Mer. Feb 21st, 2024

CASERTA- È giunto il momento di annientare per sempre tutte le frange dei cosiddetti ecologisti del No. Quello che è successo a Taverna del re, ampiamente prevedibile, ha fatto più danni ecologici di trentanni anni di termovalorizzatore. Quello che le persone hanno respirato non era il profumo dei colori della primavera, bensì sostanze nocive che contribuiscono ad alimentare le malattie tumorali.

Siamo in un territorio dove la camorra non è per niente annientata, quindi, quando ci sono delle situazioni come le ecoballe, va distrutto e non trovate soluzioni che permettono alla camorra di poterci entrare dalla finestra. Siamo in un territorio dove c’è la più alta corruzione; dove c’è il connubio imprenditori-camorra; dove ci sono i colletti bianchi che vanno a braccetto con il malaffare. Sono queste le ragioni che devono spingere le popolazioni a non credere più agli ecologisti del NO.

L’Europa ci aveva chiesto di porre fine alla tragedia delle ecoballe installando un termovalorizzatore, anche smontabile a fine operazione, che permettesse di distruggere tutto per sempre. Ebbene, gli ecologisti del no, e qui entra anche il M5S, che per primo, con i suoi parlamentari, si opposero alla costruzione del termovalorizzatore facendo, anche loro, la passerella a taverna del re.

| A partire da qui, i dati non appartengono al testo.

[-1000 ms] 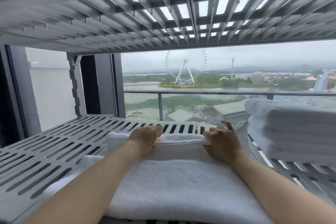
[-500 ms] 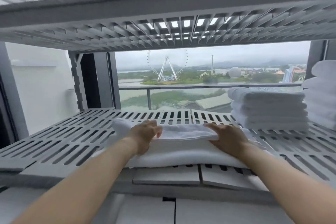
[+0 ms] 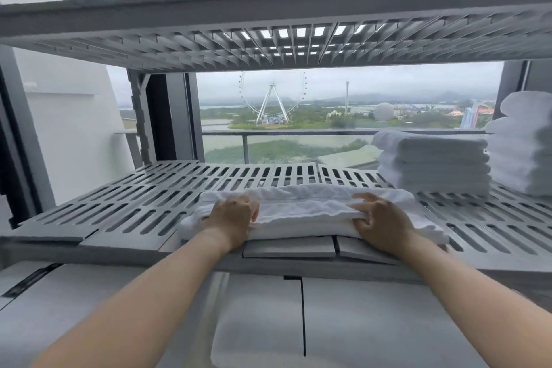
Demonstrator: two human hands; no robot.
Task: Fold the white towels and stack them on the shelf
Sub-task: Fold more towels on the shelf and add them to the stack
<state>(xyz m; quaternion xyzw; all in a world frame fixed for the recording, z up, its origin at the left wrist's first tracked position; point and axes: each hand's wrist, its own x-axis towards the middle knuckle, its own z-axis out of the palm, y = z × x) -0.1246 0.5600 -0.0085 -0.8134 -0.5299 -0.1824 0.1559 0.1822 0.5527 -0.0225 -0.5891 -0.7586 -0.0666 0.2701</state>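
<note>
I see the folded white towel (image 3: 304, 209) lying on the front of the slatted grey shelf (image 3: 119, 203), at the centre of the frame. My left hand (image 3: 234, 213) curls over its left end. My right hand (image 3: 379, 218) grips its right end, fingers on top and thumb against the front edge. At the right of the frame a shorter stack (image 3: 433, 161) of folded towels sits just beside a taller stack (image 3: 525, 143).
</note>
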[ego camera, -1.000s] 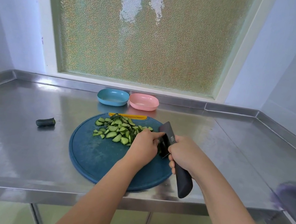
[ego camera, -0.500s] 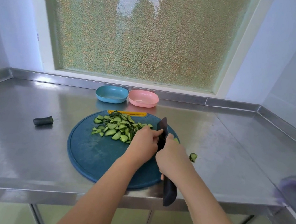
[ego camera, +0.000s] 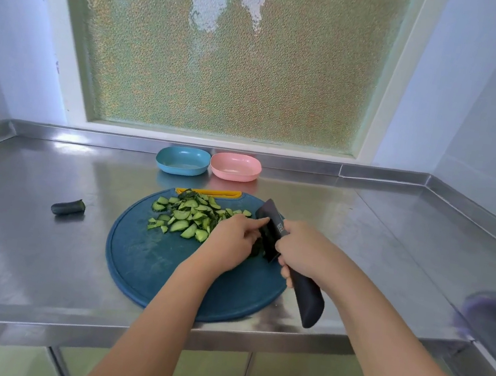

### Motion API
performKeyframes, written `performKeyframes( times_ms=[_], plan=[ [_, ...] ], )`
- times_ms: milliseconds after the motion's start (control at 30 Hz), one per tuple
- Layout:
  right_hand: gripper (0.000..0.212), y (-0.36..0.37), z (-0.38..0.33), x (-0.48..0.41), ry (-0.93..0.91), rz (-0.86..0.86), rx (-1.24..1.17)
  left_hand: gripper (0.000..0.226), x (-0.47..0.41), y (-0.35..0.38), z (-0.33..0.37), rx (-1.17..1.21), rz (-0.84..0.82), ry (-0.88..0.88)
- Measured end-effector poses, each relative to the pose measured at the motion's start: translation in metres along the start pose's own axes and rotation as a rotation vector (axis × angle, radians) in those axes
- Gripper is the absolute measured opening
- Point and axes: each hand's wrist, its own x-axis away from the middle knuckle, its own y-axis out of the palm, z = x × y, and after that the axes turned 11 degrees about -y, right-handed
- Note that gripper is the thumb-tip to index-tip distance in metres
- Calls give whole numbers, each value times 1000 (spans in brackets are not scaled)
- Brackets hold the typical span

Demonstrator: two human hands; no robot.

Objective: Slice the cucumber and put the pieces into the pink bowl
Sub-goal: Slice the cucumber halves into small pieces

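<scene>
Counter (ego camera: 37, 253), pink bowl (ego camera: 235, 166) near back edge

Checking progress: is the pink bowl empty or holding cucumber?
Empty: the pink bowl shows a bare inside; cucumber slices lie on the cutting board.

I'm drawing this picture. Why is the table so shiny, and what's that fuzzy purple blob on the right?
Head view: light through the frosted window glares off the steel counter, brightest along its back; head view, right edge: the purple blob is too blurred to identify.
</scene>
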Motion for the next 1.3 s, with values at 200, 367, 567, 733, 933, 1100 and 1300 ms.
performKeyframes(
  times_ms=[200, 367, 567, 733, 933, 1100, 1300],
  plan=[
    [29, -3, 1, -4, 21, -8, -87, 44, 8, -1, 4, 31, 15, 29],
    [33, -14, -2, -2, 41, -14, -197, 43, 8, -1, 1, 30, 26, 33],
    [41, -9, 1, -5, 34, -4, -210, 42, 6, 0, 0, 27, 24, 23],
    [40, -2, 5, -6, 23, 16, -203, 43, 5, 1, -2, 24, 33, 29],
    [39, 11, 1, -2, 17, 46, -83, 42, 1, 5, -5, -9, 42, 28],
    [62, 32, -3, -2, -15, 151, 135, 40, -1, 7, -6, -19, 41, 8],
    [58, 33, 7, 5, -40, 174, 154, 39, 0, 8, -7, -2, 71, 18]
  ],
)
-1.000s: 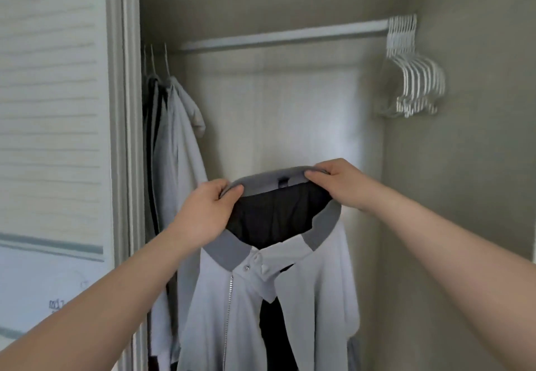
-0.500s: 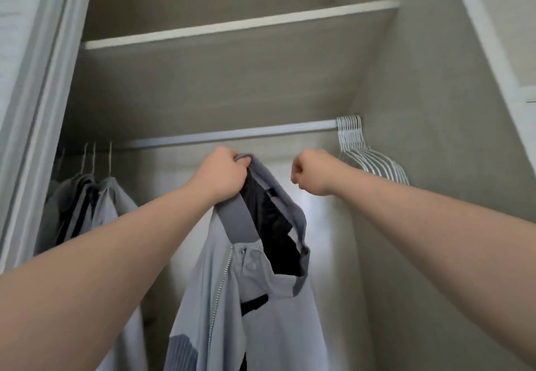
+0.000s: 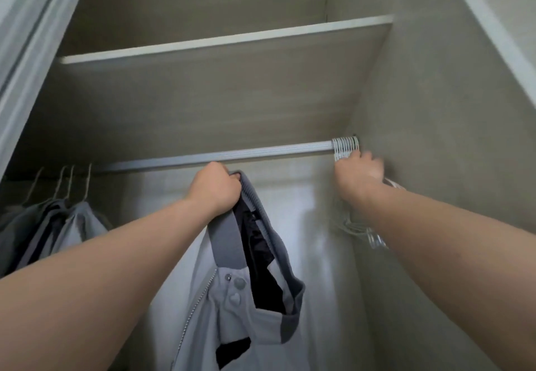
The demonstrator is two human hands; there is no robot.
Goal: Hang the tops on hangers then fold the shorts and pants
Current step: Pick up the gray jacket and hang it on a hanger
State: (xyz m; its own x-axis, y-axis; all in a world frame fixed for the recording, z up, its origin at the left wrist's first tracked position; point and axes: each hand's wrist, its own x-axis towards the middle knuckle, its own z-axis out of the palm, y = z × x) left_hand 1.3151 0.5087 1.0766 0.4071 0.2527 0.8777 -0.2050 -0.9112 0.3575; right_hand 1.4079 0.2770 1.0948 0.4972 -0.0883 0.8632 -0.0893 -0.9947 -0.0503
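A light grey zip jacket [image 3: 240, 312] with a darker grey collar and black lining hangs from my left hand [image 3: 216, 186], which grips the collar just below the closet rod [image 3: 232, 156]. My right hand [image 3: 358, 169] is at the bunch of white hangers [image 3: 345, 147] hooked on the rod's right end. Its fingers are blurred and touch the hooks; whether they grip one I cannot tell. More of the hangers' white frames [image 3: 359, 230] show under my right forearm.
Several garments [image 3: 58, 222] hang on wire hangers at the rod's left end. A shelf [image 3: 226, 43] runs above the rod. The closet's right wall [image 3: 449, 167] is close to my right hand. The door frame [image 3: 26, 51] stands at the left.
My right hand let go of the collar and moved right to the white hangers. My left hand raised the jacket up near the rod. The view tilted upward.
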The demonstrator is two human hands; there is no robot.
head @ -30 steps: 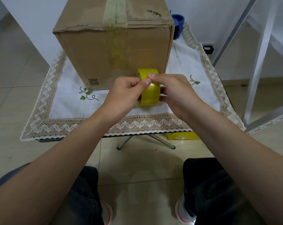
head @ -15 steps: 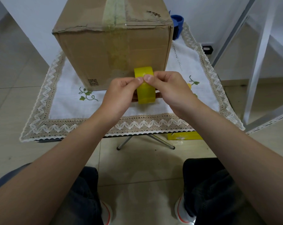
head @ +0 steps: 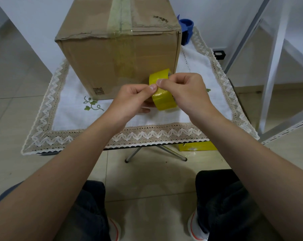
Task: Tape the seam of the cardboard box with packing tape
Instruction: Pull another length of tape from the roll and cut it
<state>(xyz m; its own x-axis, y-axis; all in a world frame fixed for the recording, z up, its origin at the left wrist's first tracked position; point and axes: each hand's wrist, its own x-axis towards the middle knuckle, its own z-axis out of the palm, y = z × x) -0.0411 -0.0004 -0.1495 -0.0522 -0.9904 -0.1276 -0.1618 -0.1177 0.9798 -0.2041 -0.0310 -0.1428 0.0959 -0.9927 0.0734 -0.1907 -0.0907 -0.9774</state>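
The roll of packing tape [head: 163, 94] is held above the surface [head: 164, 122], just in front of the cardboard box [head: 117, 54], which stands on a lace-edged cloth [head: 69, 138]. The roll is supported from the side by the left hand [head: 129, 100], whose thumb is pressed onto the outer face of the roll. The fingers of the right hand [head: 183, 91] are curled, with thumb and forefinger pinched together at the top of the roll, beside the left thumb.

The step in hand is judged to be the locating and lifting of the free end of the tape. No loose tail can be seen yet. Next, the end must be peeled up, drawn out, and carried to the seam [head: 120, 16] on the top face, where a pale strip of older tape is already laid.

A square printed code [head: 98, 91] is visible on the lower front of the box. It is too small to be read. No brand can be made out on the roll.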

Questi signori indicarono strade alternative come la rimozione spostando le ecoballe altrove, aprirle classificando il contenuto, per poi poterlo riciclare. Salvo poi appurare che una buona parte di queste ecoballe sarebbero finite in discariche sparse per il mondo, lì dove non ci sono leggi ferree sullo smaltimento dei rifiuti. Altre sarebbero state incendiate nei termovalorizzatori all’estero. Intanto gli ecologisti del No non si sono ribellati, tanto andava bene così, altrove si può inquinare tanto lì ci sono essere umani che possono morire.

Ecco, ognuno di noi deve riflettere su tutto ciò. Bisogna capire che questi signori hanno bloccato il paese con i loro veti e, cosa grave, chi gestiva il potere per paura di perdere voti ha fatto quello che volevano loro, senza sapere che così facendo fermavano processi di ammodernamento che sono necessari al paese. Le ecoballe sono ancora lì da quando ci sono state messe, nessuno le toglie, per il momento. L’unica certezza è che noi continuiamo ad essere avvelenati qualora scoppia un incendio, com’è scoppiato.  Le ecoballe vanno distrutte in loco, è l’unica soluzione per non continuare a morire.